▶ _TASK DESCRIPTION_
Among the entries that follow, locate the line with "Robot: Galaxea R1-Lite" and the line with "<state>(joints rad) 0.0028". Output those lines and all lines in between, exactly, minus the pictures.

Records contained in a dataset:
----------------------------------------

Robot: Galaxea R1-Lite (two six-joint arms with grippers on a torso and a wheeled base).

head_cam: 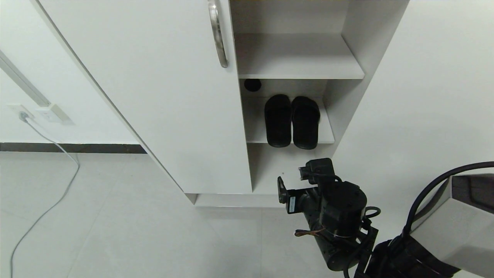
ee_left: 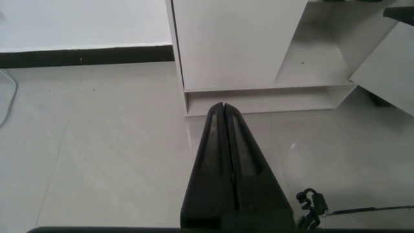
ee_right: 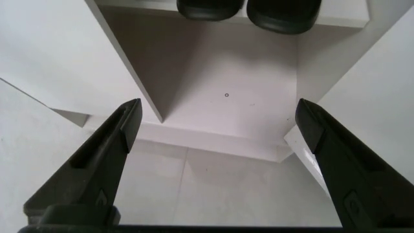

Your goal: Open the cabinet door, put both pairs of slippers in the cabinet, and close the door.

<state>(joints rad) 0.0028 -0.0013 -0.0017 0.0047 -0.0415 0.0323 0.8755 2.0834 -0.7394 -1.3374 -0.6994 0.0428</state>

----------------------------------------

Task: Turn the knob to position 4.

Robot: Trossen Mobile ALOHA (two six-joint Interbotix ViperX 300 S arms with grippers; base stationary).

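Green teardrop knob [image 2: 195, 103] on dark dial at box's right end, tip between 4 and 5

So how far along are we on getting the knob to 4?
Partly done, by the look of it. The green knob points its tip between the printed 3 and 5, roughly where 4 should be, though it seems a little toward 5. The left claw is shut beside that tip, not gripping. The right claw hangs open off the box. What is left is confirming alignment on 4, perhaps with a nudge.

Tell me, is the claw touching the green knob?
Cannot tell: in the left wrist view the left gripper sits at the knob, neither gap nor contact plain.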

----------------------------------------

▶ _EXERCISE ANSWER_
Robot: Galaxea R1-Lite (two six-joint arms with grippers on a torso and a wheeled base).

head_cam: 
ee_left: 
ee_right: 

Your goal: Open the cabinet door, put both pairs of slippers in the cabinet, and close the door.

<state>(joints rad) 0.0028 -0.0013 -0.0017 0.0047 -0.0415 0.0323 0.8755 2.0834 -0.7394 -1.3374 -0.6994 0.0428</state>

No further work is required for this exercise.